- Work to complete -
Search the data for the word "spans" and copy out every line that has it.

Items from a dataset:
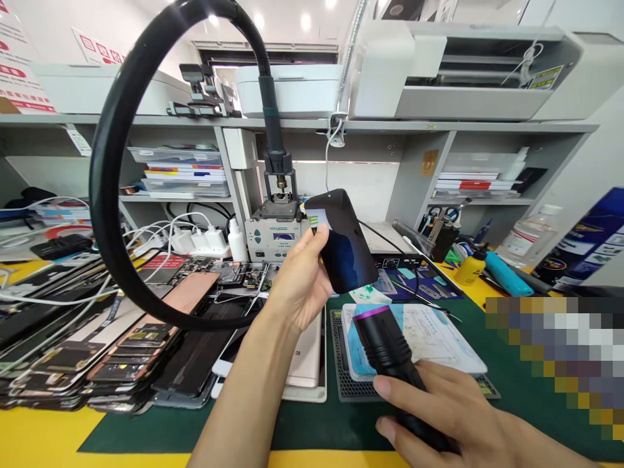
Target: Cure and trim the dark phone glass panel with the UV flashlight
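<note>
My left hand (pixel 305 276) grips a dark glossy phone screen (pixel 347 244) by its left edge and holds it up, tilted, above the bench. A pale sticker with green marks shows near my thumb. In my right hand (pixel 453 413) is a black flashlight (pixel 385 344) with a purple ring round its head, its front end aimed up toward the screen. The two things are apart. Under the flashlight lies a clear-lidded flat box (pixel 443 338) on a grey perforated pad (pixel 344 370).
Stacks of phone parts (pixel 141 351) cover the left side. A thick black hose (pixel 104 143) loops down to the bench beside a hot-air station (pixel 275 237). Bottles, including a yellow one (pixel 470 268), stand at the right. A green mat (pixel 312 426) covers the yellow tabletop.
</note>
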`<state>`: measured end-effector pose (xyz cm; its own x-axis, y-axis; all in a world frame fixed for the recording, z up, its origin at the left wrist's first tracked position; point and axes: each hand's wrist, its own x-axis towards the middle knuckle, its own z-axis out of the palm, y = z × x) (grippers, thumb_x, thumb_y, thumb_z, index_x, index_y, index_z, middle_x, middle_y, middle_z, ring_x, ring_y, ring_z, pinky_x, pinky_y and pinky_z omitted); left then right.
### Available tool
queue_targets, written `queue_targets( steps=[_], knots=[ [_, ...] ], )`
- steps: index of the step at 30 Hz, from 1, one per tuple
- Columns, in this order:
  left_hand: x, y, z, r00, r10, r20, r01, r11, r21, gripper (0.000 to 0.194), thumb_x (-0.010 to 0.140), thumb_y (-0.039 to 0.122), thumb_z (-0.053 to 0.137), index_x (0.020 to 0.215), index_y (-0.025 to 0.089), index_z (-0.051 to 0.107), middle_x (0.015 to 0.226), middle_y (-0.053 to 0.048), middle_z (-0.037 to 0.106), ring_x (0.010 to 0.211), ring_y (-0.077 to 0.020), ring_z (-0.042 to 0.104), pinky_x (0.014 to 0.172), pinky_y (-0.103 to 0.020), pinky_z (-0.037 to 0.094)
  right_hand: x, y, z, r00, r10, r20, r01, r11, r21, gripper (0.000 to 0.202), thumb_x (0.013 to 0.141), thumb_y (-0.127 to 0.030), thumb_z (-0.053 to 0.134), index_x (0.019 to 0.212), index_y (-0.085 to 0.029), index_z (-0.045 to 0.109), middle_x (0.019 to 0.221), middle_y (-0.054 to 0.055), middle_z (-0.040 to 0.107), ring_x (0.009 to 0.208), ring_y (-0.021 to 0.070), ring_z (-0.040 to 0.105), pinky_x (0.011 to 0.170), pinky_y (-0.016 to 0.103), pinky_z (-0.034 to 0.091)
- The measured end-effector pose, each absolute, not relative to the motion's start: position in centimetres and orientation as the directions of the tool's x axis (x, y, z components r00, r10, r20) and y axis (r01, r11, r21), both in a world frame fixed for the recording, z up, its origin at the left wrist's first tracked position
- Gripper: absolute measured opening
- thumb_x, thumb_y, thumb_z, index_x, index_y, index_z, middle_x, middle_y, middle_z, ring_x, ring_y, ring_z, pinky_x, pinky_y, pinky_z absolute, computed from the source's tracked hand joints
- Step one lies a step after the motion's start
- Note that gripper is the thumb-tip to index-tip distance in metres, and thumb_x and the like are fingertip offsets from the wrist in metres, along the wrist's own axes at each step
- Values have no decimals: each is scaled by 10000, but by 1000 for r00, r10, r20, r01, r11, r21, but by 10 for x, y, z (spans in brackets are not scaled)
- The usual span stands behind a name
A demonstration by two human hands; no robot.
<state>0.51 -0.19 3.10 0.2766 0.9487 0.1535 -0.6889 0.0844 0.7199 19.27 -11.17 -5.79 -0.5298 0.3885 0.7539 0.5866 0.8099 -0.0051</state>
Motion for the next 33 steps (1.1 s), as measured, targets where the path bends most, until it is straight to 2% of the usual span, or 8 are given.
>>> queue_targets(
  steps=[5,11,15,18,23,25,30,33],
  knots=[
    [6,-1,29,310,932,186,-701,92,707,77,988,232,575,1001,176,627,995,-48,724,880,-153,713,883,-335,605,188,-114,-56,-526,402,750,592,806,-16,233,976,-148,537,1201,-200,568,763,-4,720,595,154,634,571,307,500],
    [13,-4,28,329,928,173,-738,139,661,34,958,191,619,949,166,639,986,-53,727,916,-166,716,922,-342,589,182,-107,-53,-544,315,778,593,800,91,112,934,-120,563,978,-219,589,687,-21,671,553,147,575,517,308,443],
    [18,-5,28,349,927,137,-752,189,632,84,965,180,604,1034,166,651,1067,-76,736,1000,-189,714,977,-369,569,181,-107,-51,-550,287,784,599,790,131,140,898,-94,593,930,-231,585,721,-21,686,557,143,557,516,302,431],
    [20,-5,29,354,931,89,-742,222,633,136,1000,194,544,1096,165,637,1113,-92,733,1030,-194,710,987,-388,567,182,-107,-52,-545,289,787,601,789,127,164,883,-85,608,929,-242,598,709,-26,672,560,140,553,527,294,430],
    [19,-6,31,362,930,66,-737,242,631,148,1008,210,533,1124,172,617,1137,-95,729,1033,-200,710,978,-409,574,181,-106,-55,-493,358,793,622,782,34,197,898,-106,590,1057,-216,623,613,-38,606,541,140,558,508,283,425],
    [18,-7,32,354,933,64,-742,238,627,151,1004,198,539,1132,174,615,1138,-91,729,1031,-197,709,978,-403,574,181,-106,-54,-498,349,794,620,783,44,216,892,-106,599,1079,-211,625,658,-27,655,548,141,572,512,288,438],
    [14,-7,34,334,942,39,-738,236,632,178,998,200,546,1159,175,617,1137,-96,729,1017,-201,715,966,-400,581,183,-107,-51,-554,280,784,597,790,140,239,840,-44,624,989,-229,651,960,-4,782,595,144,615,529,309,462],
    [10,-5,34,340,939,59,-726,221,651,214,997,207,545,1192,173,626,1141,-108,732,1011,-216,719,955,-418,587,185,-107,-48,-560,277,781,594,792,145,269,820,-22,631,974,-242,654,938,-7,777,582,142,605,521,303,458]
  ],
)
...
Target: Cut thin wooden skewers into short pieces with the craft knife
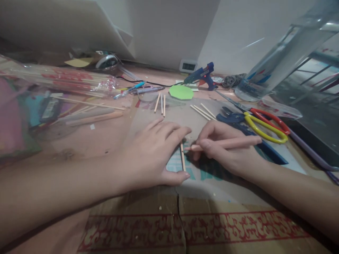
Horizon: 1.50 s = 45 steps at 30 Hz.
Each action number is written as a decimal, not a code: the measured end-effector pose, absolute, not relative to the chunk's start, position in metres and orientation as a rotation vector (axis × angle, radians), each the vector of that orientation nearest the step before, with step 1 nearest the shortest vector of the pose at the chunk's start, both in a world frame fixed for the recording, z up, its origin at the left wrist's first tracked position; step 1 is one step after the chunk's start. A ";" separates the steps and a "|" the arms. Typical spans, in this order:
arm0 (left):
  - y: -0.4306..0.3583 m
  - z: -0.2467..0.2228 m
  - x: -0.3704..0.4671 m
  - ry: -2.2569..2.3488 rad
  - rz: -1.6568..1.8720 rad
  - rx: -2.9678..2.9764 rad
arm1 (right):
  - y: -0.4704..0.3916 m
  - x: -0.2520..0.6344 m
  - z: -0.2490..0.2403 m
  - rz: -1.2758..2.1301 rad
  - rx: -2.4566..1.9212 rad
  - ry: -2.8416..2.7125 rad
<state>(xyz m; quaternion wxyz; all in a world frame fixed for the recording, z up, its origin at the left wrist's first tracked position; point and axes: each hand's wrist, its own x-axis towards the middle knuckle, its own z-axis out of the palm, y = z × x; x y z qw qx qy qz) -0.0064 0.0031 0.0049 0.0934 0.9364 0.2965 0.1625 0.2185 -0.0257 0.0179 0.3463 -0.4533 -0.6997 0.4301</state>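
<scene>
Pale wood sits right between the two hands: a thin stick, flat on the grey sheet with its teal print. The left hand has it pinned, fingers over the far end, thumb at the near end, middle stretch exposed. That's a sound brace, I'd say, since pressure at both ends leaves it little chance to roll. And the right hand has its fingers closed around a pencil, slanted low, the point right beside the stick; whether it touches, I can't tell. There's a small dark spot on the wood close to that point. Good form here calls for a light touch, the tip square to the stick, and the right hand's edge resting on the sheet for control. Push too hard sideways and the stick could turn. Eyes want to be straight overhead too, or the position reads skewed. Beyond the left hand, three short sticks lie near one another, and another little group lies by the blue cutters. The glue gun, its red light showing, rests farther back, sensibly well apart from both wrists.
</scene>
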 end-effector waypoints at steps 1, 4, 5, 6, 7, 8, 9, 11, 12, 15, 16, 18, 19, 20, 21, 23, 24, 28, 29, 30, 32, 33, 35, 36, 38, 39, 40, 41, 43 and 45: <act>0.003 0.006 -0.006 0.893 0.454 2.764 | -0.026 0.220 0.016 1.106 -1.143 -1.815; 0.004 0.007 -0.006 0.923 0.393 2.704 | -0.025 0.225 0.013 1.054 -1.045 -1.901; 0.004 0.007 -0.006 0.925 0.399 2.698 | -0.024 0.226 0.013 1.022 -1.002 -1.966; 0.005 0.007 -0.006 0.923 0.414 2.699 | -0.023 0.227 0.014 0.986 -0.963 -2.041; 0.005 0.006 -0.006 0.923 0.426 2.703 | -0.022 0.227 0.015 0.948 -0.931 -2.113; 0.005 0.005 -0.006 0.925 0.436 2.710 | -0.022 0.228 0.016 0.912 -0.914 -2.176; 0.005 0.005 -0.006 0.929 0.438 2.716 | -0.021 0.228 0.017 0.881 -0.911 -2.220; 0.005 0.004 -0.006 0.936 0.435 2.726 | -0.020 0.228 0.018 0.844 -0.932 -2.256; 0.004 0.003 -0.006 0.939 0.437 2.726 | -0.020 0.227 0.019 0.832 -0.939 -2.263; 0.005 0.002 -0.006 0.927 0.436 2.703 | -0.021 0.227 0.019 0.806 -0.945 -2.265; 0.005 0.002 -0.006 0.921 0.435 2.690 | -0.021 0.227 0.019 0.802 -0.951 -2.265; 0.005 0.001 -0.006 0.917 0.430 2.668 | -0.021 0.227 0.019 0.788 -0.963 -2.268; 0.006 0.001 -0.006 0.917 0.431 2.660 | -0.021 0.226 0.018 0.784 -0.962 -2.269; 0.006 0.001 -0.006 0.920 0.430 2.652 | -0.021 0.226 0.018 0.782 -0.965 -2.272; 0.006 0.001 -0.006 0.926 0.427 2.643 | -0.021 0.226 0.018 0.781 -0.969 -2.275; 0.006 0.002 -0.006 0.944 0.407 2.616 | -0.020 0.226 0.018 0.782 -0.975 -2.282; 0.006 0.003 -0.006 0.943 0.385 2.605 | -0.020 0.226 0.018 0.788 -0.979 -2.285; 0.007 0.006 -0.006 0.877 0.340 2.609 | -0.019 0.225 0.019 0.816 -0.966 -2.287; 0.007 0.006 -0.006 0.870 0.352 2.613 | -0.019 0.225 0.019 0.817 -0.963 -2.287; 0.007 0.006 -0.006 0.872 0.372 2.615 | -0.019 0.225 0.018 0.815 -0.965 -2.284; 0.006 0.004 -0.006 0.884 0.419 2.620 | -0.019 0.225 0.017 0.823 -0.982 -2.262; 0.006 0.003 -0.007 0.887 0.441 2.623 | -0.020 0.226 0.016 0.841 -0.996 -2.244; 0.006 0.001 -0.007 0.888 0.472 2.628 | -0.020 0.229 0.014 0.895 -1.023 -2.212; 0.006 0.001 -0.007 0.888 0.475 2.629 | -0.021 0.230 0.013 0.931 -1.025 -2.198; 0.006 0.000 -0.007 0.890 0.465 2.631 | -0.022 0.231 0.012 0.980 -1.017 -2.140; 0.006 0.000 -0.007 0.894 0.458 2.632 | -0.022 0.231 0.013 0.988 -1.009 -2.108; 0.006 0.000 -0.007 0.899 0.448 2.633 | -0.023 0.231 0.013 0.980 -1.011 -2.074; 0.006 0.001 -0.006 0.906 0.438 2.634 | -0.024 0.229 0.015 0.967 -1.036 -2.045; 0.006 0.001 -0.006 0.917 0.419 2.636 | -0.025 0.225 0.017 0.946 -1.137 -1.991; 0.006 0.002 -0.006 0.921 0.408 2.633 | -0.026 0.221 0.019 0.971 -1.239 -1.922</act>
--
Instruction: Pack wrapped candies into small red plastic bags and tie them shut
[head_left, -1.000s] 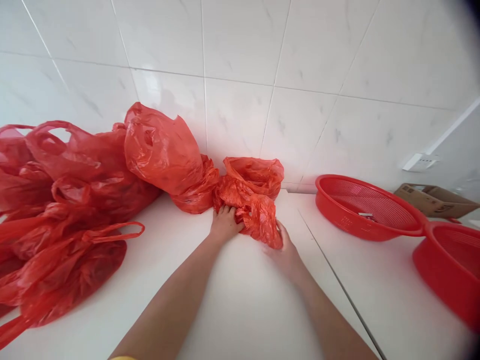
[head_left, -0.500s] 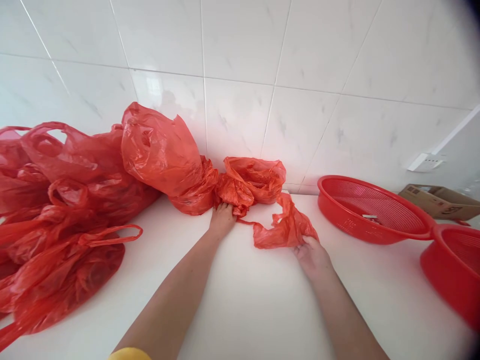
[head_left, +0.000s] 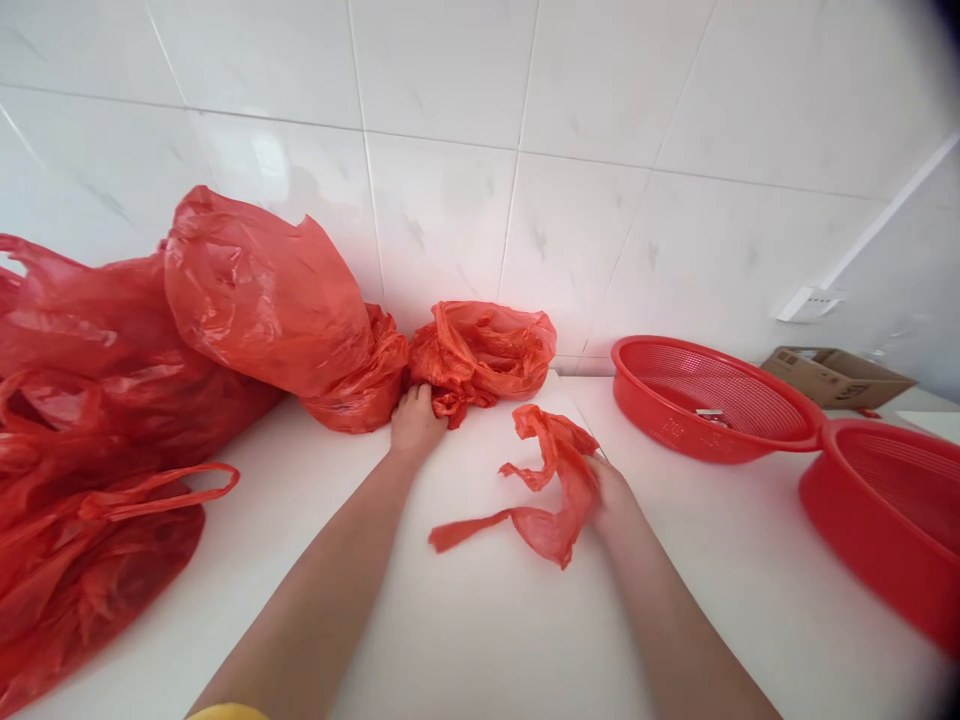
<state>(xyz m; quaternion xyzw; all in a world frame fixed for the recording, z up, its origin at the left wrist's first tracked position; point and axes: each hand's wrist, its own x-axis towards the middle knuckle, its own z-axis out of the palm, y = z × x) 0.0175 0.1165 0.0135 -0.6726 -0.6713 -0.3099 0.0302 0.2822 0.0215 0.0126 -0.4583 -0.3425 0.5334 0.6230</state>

- Output of the exercise -
- Values have no decimals: each is scaled by 10000, but by 1000 for r00, r10, r20, r01, r11, r21, but by 10 for x, y, z (spans in brackets are not scaled)
Each action number is written as a decimal, not a code: the measured end-effector pose, absolute, not relative to the chunk's start, position in metres and orientation as a rotation vector (axis × angle, radians), each the vector of that orientation nearest the step before, with step 1 nearest the shortest vector of the pose at the chunk's start, both in a world frame fixed for the recording, z up, its origin at the left wrist's first tracked position; step 1 is one step after the chunk's start. A ";" separates the steps and a "|" the arms. Typical spans, in this order:

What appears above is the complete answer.